You’re dead, and dead, and dead, indeed!’ ”

Bentavagnia could see nothing but the Judge’s eyes — they were waiting for some word — and he felt his heart stop — quite distinctly — and he tried to stammer out a last Hail Mary. “Gently down the stream,” he whispered. No, that was wrong, it was “Hail Merrily, merrily, merrily, merrily...”

The Judge dropped him back in his chair disgustedly. The guards raised their unneeded guns.

Life is but a dream.


A few minutes later three men stood on the curb of that desolate street. The tallest was whistling a child’s song. His younger companions, as tough-looking as they were, seemed somewhat shaken. A limousine came for them, and the street was empty again.


Later that afternoon, there were a number of people clustered around the intersection at which Freddy Angel had disappeared, superintended by a young cop, whose squad car was detailed there. Two ambulances were parked next to him, one equipped with a winch and a miniature crane for traffic accidents. The ambulance medics were beginning to show the effects of many beers; after working for an hour in the intense heat one of them had gone to a deli for several cold eight-packs. There was no traffic, but a small noisy crowd had gathered, mostly children.
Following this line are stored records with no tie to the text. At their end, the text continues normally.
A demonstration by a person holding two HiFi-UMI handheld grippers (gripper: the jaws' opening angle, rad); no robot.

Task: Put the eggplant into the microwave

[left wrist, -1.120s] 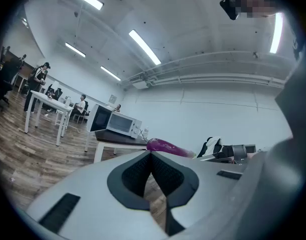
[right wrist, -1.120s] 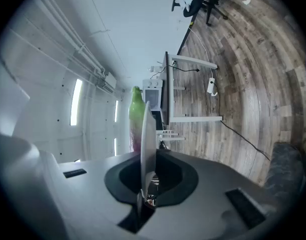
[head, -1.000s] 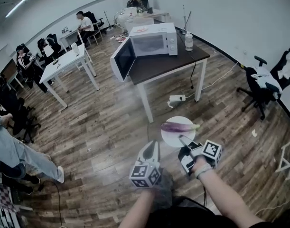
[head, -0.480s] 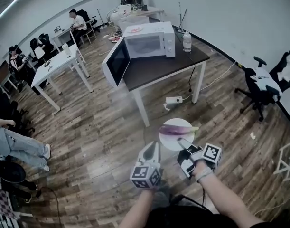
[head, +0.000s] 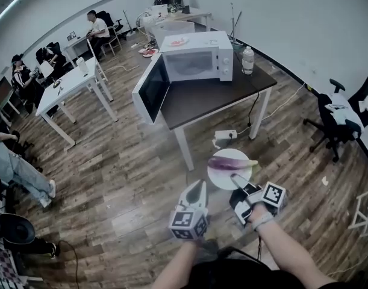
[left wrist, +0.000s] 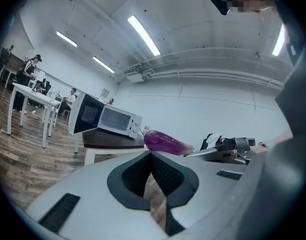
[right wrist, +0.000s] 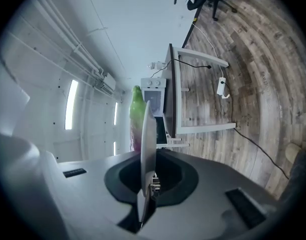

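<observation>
Eggplant point(head: 230, 163) is lying across the white plate point(head: 221, 180), just ahead of the right tongs point(head: 235, 178). Those are clenching the plate's near rim; in the right gripper view the plate is sitting edge-on, pinched between the jaws. Left tongs point(head: 197, 186) are hanging just to the left of the right pair, jaws pressed together on nothing, pointing the same way.

Microwave point(head: 199, 62) is sitting well ahead of both tongs on the dark table point(head: 202, 101), with its door point(head: 152, 92) standing wide open to the left.

What's changing: over the last second the table and microwave are drifting right and slightly down in the head view, while plate, eggplant and both tongs are keeping the same pose relative to each other. I'm reading that as the carrier walking and turning in, not a handling step.

For the task: still in the carry phase, load looking stable, and the door is already open, so no door step is pending. Remaining work is closing the gap and raising the plate to cavity height. Risk I'm flagging is the single-rim pinch — a round eggplant could roll off if the plate tips.
</observation>
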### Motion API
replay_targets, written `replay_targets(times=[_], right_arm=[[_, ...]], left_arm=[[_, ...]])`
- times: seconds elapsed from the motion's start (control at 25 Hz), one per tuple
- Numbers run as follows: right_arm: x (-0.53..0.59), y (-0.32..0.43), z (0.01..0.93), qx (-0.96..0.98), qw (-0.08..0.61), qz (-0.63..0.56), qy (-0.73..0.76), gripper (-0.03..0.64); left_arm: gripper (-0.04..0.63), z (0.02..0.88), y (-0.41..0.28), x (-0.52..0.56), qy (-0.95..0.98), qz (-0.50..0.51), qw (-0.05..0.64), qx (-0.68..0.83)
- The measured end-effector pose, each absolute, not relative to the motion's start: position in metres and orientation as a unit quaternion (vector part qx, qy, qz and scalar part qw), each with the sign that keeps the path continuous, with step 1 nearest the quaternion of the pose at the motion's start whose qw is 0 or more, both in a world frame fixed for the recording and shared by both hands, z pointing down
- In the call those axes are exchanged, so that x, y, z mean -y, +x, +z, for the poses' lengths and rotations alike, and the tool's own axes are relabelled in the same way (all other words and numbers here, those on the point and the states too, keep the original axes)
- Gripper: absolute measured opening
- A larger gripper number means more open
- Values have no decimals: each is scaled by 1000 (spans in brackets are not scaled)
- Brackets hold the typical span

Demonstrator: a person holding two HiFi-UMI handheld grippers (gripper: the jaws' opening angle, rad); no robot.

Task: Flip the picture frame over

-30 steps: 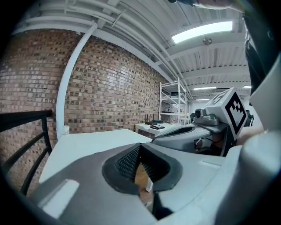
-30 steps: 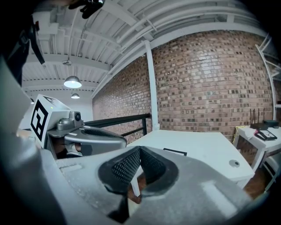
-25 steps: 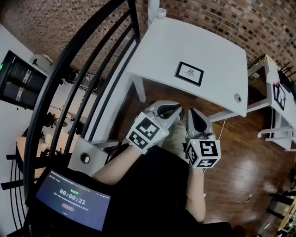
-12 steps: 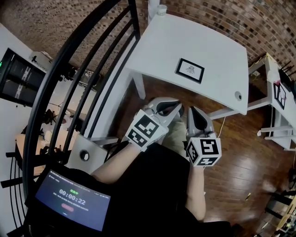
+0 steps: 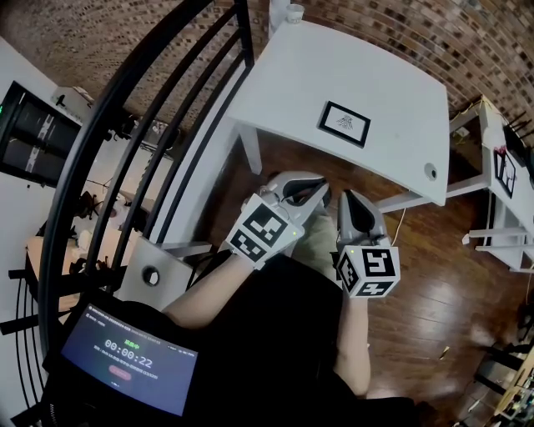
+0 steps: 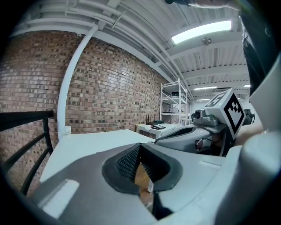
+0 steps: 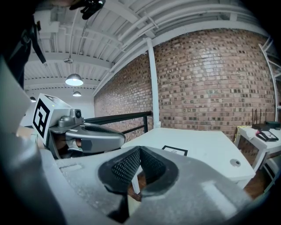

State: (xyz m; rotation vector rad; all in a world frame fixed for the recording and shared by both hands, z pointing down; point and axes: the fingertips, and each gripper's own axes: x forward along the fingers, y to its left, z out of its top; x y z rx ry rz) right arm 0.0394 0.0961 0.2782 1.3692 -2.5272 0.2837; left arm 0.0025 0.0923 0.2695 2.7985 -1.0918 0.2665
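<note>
Hovering side by side over the person's lap, the left gripper (image 5: 319, 193) and the right gripper (image 5: 350, 200) both point toward the table edge, close together but not touching. In its own view the left gripper (image 6: 140, 147) has its jaws pressed together with nothing between them; only floor and a pale leg show through the small gap beneath the pads. The right gripper (image 7: 139, 151) is clenched in the same way and carries nothing. Each one shows in the other's view: the right gripper (image 6: 206, 127) sits just right of the left one's jaws, and the left gripper (image 7: 83, 132) just left of the right one's jaws.

Ahead of both, and well apart from them, stands the white table (image 5: 384, 75). The picture frame (image 5: 343, 123) lies flat on it with its face up, a black border round a pale sheet with a small dark print. It lies nearly straight ahead of the right gripper and ahead and to the right of the left one. From the right gripper the picture frame (image 7: 174, 150) appears just right of the jaw line, beyond the near table edge.

Farther right of the right gripper, a round hole (image 5: 430, 173) sits near the table's corner. Left of the left gripper runs a black railing (image 5: 167, 108). Beyond the table rises a brick wall (image 5: 400, 25), and wooden floor (image 5: 434, 283) lies below. Behind the grippers, toward the person, a screen (image 5: 129, 367) shows a timer.
</note>
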Motion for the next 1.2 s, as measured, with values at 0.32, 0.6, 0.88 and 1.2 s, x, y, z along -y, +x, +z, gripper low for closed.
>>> replay_targets(times=[0.32, 0.6, 0.88, 1.2], right_arm=[[-95, 40, 278, 868, 124, 96, 471, -8], [-97, 37, 279, 869, 129, 95, 468, -8], [-97, 37, 280, 870, 131, 94, 466, -8], [-97, 39, 281, 869, 129, 98, 467, -8]], left_arm=[[15, 270, 1, -91, 926, 87, 63, 363], [15, 272, 0, -92, 926, 88, 65, 362], [15, 273, -2, -92, 925, 90, 66, 363], [15, 275, 1, -93, 926, 93, 67, 361]])
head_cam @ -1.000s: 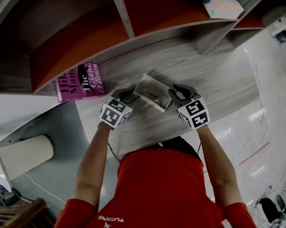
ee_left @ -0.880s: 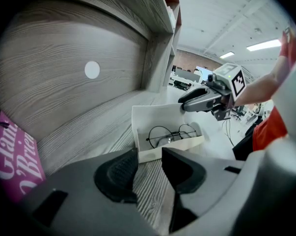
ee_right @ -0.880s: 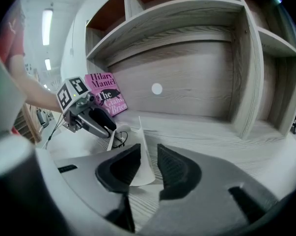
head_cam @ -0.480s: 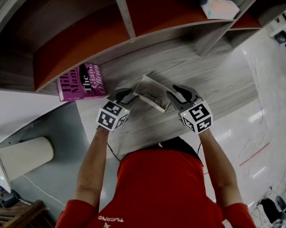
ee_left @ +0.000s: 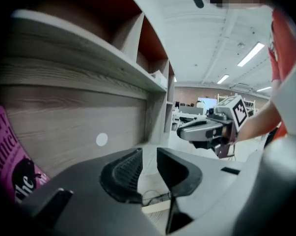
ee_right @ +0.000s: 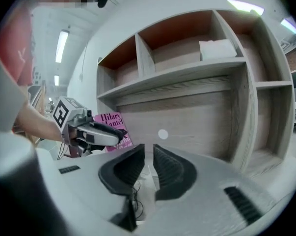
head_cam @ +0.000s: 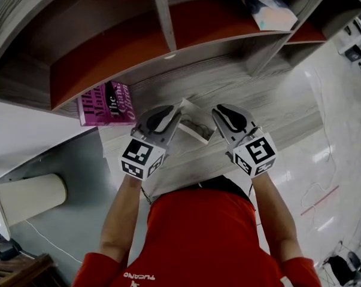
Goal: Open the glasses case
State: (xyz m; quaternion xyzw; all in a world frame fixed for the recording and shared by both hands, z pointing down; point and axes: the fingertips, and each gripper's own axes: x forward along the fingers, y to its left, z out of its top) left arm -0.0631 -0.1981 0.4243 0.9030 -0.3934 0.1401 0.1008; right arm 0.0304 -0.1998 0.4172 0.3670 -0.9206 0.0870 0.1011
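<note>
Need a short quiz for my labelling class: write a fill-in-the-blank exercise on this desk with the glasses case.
1. The glasses case on the desk has its lid ____.
2. The book leaning against the back wall has a ____ cover.
3. Inside the case lies a pair of ____.
4. The person's shirt is ____.

Missing words: open; pink; glasses; red.

One glasses case point(head_cam: 196, 128), one pink book point(head_cam: 105, 103)
</note>
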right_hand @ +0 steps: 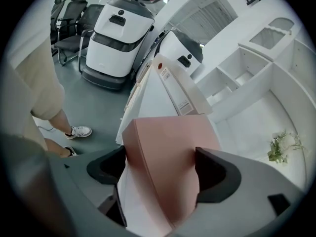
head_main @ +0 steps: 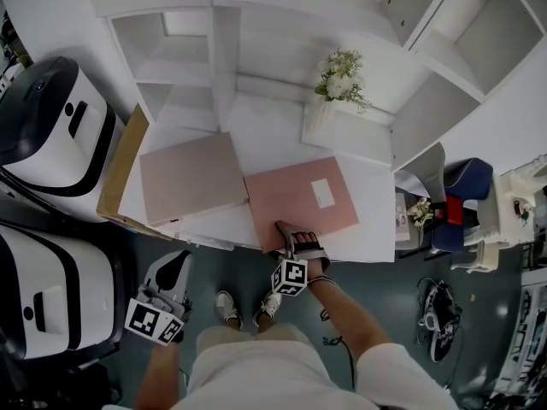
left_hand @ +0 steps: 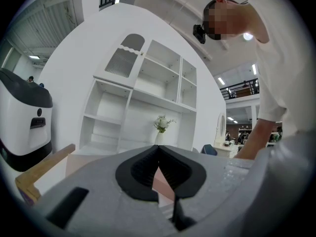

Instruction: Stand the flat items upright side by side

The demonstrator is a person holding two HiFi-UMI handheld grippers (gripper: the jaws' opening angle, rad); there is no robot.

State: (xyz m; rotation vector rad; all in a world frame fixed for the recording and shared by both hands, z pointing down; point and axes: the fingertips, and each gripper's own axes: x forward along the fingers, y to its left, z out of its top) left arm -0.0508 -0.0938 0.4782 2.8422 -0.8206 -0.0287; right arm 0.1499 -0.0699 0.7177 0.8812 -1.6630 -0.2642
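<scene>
Both flat items lie face-up on the desk top of the white shelf unit (head_main: 256, 118). The pale pink flat folder with a white label (head_main: 299, 196) is at the unit's front edge. The beige flat folder (head_main: 190, 178) is just beside it, toward the unit's left end in the head view. Right gripper (head_main: 293, 244) sits at the unit's front edge, jaws wide and straddling the pink folder's near corner. The pads look to touch it on both sides; how firm the bite is I cannot judge. Left gripper (head_main: 173, 272) hangs below the unit's front edge, jaws pressed together, empty. Risks, as I judge them: a hold on one corner lets the folder pivot or slip as it tips up, then drop off the unit's front edge. Its swinging far edge could shove the beige folder, or reach the small white vase of flowers (head_main: 329, 101) further back on the unit. Once the folder is upright, nothing props it, and with the left gripper out of play it likely topples.
</scene>
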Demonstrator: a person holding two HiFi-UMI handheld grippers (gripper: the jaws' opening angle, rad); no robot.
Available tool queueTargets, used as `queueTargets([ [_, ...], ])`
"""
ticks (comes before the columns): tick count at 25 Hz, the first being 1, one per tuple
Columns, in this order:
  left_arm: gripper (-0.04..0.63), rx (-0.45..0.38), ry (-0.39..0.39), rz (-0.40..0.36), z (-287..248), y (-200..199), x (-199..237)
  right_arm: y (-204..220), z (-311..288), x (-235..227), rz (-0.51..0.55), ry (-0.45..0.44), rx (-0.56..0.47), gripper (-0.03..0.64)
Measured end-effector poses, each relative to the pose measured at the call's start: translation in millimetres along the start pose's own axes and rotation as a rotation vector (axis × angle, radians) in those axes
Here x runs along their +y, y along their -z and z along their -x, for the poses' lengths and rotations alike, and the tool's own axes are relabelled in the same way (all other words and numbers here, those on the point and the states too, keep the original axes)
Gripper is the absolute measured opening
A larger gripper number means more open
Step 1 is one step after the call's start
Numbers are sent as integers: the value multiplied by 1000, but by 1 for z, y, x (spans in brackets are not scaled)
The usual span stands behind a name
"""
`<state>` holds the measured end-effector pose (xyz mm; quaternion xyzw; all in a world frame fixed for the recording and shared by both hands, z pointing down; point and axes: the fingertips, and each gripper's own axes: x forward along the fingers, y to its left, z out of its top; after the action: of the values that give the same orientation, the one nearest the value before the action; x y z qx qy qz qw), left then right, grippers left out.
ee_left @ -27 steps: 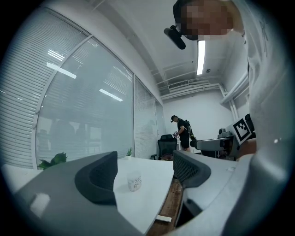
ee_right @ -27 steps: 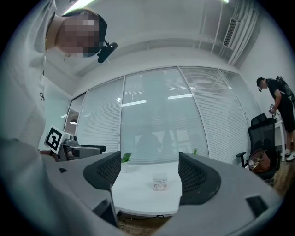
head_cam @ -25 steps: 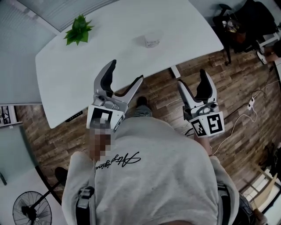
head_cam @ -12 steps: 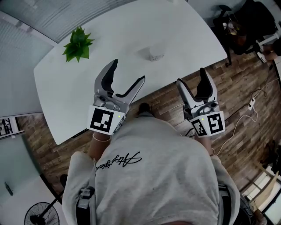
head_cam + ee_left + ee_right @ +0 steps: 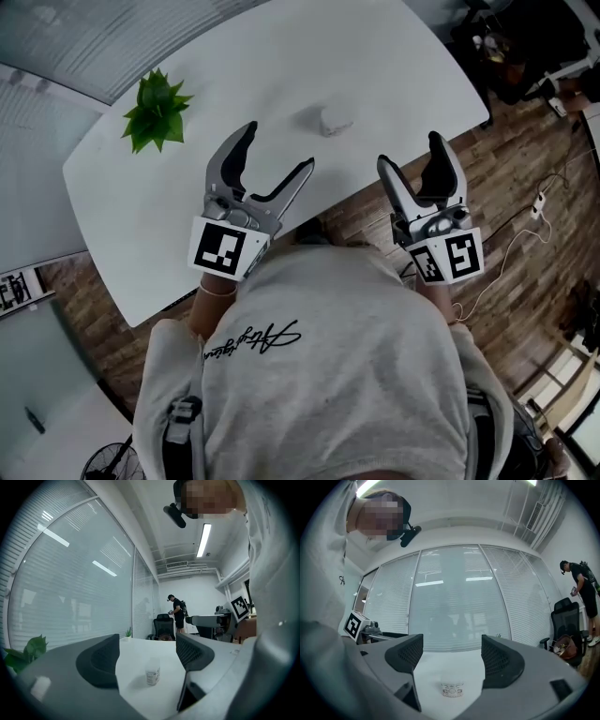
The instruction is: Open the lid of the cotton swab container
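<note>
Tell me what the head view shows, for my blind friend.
Seen from above, a person holds the left gripper and right gripper, both open and empty, at the near edge of a white table. A cotton swab container stands farther on it, a plant to its left.

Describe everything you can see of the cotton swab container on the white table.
The cotton swab container is a small, pale, translucent-looking round tub, probably plastic, with a label band of dark print round its lower half. It stands upright on the white table, and its top appears closed. Nothing touches it: the left hand-held gripper and the right hand-held gripper are both open, empty and short of it, and each gripper view frames it between the jaws.
</note>
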<state>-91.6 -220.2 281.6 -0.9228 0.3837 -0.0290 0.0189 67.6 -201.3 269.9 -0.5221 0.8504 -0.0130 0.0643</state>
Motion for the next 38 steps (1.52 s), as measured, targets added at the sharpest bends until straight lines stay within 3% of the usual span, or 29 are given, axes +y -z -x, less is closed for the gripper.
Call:
queueTargets([
  [10,364,45,16,-7,-20,12,-20,6,7,-19,-32,-26,44,371],
  [20,364,142,21,-6,-47,58,-29,1,4,-32,-23,-92,53,371],
  [38,364,339,109,7,-111,134,-27,1,11,-66,-16,-29,78,370],
])
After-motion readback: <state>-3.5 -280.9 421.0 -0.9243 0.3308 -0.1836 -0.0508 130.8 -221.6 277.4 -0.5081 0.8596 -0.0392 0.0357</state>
The focus of all the attention was a manhole, from which the medics were attempting to remove a heavy-set man, the chief obstacles to his removal being the splints on both his legs and one arm. A makeshift harness had been strapped around him, and now the crane could be employed. One of the medics from the second ambulance was telling the policeman that all of this waste of time and effort was due to the incredible incompetence of the guys in the first ambulance.

“Look, I’m still trying to figure out how to make out my report,” the cop said, interrupting him. “You say this guy was carrying several IDs but answers to the name of Federico Angeli, and the reason he wasn’t looking where he was going—”

“Here, the way I see it is this,” the medic said. “These guys who were down there working on the sewers broke for lunch, and you know what that means — for the day. Later somebody must have moved their barricades to the curb to clear the way, probably whoever was running the street-cleaning machine that came through this morning. Whoever it was didn’t notice that the manhole cover wasn’t on securely. Then I guess when the street-cleaning machine did go over, it dragged the cover nearly all the way off — and the whole trouble was, this is one of the old-style flat covers like you don’t see much any more.

“O.K., the stage is set. This guy Angeli is walking along. According to him, he gets the idea somebody is following him and he starts to run. He turns the corner and starts across the street, looking backward all the time to see if he’s being tailed, and drops right into the manhole. On the way down his chin catches that little edge of the cover that’s still hanging over the hole. Whap! The manhole cover levers over his head and plunks neatly into place. Ching! So the guy’s out cold, a couple of teeth missing, legs broken, arm broken — and no way for anybody to know where he went unless they were watching the exact second it happened. Poof! Like a magic trick.”

“Poof,” the cop said, nodding ponderously. “So how long was he unconscious?”

“Dropped around two o’clock, he says. Woke up and started screaming about four.”

The policeman ambled over to the manhole from which Freddy Angel’s face was now emerging. “What was he kvetching about down there?” he asked the medic.

“He says he has an appointment. All the time we’re working on him, besides screaming, he’s saying he’s got this important appointment.” Angel, seeing the cop, nodded his head and spoke, attempting to enunciate clearly despite a sore and swollen jaw. “Important. Lot of money. Business. Had to get there on time. Everything ruined now.”

The cop looked grave and wise from the beer he had cadged from the medics. His voice had a ring to it, as though fraught with meaning. “Buddy,” he said solemnly, “this just wasn’t your day.”